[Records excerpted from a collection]
------------------------
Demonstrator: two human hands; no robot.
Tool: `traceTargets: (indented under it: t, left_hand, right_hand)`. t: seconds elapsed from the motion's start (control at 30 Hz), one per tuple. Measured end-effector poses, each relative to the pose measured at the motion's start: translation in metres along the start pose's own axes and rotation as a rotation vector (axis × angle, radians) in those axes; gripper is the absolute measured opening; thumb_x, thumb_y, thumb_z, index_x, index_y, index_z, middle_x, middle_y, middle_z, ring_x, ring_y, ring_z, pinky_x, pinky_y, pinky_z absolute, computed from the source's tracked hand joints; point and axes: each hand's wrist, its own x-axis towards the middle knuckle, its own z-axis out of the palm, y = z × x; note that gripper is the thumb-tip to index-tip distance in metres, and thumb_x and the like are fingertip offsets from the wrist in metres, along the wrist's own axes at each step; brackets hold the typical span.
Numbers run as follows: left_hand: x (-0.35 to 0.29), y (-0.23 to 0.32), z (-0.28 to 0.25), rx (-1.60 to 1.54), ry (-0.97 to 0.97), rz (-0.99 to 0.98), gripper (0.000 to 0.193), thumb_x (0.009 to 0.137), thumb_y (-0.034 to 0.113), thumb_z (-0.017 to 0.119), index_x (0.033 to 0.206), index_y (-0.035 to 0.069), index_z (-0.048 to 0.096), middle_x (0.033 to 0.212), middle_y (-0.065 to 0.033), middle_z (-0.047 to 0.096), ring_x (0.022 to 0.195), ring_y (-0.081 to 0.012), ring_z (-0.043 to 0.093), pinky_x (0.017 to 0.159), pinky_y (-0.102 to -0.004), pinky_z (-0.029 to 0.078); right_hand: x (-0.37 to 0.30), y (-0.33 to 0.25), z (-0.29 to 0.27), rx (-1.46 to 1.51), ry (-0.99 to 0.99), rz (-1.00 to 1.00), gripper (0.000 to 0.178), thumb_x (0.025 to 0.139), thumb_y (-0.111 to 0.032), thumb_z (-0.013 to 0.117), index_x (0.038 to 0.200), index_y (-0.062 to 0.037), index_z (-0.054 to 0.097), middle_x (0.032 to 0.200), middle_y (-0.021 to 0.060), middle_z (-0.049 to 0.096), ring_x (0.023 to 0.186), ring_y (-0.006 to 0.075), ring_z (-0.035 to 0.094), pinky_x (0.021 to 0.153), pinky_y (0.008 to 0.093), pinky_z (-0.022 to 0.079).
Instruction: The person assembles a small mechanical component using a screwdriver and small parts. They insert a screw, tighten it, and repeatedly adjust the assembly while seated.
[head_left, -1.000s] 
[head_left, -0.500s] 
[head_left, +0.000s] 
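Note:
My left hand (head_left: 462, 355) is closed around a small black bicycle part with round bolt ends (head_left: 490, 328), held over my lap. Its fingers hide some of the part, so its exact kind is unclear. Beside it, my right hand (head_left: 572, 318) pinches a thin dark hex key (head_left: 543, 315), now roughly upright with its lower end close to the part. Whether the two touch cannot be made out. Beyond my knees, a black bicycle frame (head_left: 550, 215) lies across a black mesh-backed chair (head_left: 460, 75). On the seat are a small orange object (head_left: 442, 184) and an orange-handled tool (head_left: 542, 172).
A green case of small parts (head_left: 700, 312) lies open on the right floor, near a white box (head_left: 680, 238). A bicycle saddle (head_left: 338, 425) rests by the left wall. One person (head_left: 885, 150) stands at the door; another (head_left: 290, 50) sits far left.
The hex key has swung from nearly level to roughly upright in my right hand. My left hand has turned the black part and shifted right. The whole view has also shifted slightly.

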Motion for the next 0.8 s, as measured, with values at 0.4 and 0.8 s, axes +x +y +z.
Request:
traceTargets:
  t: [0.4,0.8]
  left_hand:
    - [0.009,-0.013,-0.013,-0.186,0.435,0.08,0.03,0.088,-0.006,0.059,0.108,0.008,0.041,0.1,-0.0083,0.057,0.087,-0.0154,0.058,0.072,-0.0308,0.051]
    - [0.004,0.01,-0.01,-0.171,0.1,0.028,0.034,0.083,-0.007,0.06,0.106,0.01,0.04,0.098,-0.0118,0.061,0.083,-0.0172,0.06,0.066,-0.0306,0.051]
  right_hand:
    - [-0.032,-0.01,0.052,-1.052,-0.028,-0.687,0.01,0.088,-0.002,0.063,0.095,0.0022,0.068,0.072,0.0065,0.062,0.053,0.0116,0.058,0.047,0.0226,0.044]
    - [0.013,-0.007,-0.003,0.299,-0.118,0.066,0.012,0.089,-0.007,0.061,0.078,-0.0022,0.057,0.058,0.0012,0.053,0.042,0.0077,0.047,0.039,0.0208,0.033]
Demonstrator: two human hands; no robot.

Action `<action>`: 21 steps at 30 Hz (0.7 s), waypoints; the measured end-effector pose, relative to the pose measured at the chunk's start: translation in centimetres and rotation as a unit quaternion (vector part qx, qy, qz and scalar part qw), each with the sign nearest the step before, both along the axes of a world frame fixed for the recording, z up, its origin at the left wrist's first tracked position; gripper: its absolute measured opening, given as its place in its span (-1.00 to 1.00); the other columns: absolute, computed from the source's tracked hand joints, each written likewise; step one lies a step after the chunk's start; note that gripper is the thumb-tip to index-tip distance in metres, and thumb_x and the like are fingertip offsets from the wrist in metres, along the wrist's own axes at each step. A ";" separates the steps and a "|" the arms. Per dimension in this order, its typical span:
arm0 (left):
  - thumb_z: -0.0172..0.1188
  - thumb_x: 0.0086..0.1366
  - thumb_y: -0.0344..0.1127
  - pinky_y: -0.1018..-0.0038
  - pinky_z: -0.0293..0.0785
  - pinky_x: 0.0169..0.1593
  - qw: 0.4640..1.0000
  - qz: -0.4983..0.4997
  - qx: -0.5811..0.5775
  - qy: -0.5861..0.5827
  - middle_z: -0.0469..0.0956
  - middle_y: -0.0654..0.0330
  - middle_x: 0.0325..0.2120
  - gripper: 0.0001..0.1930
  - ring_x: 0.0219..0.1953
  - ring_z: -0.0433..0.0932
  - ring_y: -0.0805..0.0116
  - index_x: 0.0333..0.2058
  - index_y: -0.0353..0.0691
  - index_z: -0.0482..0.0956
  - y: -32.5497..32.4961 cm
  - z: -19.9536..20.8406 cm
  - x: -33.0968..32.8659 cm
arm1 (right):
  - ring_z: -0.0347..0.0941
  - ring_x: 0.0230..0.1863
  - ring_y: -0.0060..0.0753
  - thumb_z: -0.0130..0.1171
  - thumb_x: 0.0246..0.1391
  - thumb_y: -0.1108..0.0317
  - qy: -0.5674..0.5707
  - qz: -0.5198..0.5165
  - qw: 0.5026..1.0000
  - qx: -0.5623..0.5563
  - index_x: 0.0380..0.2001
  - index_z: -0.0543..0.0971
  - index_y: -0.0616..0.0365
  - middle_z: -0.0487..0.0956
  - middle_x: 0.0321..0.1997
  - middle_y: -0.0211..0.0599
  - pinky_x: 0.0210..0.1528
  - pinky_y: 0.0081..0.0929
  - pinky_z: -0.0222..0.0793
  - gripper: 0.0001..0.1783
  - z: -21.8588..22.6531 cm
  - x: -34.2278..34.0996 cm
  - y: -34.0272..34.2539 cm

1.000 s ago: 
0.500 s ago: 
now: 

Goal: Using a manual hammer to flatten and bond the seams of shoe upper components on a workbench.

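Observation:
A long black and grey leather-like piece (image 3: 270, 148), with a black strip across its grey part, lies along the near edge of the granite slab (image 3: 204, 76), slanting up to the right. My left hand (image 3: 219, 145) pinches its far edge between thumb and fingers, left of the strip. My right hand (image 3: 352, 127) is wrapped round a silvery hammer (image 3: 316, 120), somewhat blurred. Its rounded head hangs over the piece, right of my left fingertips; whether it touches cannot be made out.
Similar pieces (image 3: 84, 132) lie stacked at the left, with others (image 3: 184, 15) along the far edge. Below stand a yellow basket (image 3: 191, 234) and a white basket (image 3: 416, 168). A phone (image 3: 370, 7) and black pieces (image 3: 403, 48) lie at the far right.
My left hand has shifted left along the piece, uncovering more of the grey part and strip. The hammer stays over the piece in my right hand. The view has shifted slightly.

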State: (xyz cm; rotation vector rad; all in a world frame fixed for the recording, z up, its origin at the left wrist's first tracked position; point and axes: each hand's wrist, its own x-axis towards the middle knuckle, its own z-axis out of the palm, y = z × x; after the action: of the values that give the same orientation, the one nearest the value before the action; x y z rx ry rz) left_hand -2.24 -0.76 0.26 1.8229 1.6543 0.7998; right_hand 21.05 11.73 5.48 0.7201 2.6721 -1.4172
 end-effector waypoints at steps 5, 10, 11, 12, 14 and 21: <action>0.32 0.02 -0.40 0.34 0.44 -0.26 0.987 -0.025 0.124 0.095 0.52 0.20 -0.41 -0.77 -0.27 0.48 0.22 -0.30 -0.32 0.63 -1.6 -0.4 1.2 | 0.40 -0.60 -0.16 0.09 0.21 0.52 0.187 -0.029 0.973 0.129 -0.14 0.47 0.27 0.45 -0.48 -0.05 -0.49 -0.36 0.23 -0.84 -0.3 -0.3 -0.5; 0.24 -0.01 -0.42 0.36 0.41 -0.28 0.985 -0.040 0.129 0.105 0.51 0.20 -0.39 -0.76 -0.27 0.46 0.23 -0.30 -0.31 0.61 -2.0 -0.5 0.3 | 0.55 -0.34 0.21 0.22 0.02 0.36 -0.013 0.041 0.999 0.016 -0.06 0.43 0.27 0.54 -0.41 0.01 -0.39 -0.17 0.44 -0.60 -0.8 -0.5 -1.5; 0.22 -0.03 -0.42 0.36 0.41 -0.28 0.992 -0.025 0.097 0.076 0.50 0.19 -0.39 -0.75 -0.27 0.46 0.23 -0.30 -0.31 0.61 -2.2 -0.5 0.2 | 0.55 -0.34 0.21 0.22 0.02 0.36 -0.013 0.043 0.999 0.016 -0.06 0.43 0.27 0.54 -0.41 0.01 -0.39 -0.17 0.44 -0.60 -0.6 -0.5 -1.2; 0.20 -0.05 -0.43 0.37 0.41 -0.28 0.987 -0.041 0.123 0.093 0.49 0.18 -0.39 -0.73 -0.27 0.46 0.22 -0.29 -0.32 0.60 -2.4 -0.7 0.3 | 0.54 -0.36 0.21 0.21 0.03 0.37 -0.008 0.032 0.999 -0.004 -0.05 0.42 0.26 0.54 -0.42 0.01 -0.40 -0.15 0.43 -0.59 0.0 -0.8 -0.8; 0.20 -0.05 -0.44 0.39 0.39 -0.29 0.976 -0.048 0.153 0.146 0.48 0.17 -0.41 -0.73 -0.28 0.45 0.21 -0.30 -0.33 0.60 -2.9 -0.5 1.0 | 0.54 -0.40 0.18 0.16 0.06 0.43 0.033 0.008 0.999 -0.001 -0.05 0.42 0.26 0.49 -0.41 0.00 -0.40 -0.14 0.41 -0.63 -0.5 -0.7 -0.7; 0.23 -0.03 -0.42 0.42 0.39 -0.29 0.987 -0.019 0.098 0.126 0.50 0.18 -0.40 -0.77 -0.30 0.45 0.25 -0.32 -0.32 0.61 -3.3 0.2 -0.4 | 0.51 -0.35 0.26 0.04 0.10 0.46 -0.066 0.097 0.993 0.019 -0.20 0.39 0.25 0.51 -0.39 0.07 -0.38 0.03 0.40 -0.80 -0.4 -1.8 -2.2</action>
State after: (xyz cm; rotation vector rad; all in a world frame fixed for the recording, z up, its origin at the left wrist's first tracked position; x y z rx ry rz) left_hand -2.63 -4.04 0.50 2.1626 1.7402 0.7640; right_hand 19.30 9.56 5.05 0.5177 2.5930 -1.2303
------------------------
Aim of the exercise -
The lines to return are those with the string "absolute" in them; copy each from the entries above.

Answer space -
Tool: `traceTargets: (indented under it: t, left_hand, right_hand)`. t: seconds elapsed from the motion's start (control at 30 Hz), one per tuple. Measured end-effector poses, each relative to the pose measured at the motion's start: translation in metres along the start pose's own axes and rotation as a rotation vector (axis × angle, radians) in those axes; gripper is the absolute measured opening; thumb_x, thumb_y, thumb_z, index_x, index_y, index_z, middle_x, middle_y, middle_z, ring_x, ring_y, ring_z, pinky_x, pinky_y, pinky_z absolute, computed from the source's tracked hand joints; point and axes: each hand's wrist, its own x-axis towards the middle knuckle, its own z-axis out of the palm, y = z × x; note that gripper is the thumb-tip to index-tip distance in metres, and thumb_x and the like are fingertip offsets from the wrist in metres, along the wrist's own axes at each step; brackets hold the typical span.
Action `<action>`: 21 steps at 30 Hz (0.7 s), waypoints; the measured end-effector pose, relative to the pose measured at the chunk's start: translation in centimetres and rotation as a unit quaternion (vector part qx, qy, qz and scalar part qw), each with the sign nearest the step before, both along the axes of a world frame fixed for the recording, z up, its origin at the left wrist's first tracked position; gripper: its absolute measured opening, given as its place in its span (-1.00 to 1.00); the other columns: absolute, computed from the source's tracked hand joints, each written likewise; step one lies a step after the chunk's start; note that gripper is the thumb-tip to index-tip distance in metres, and thumb_x and the like are fingertip offsets from the wrist in metres, along the wrist's own axes at each step. A ";" separates the steps and a "|" the arms. Per dimension in this order, its typical span:

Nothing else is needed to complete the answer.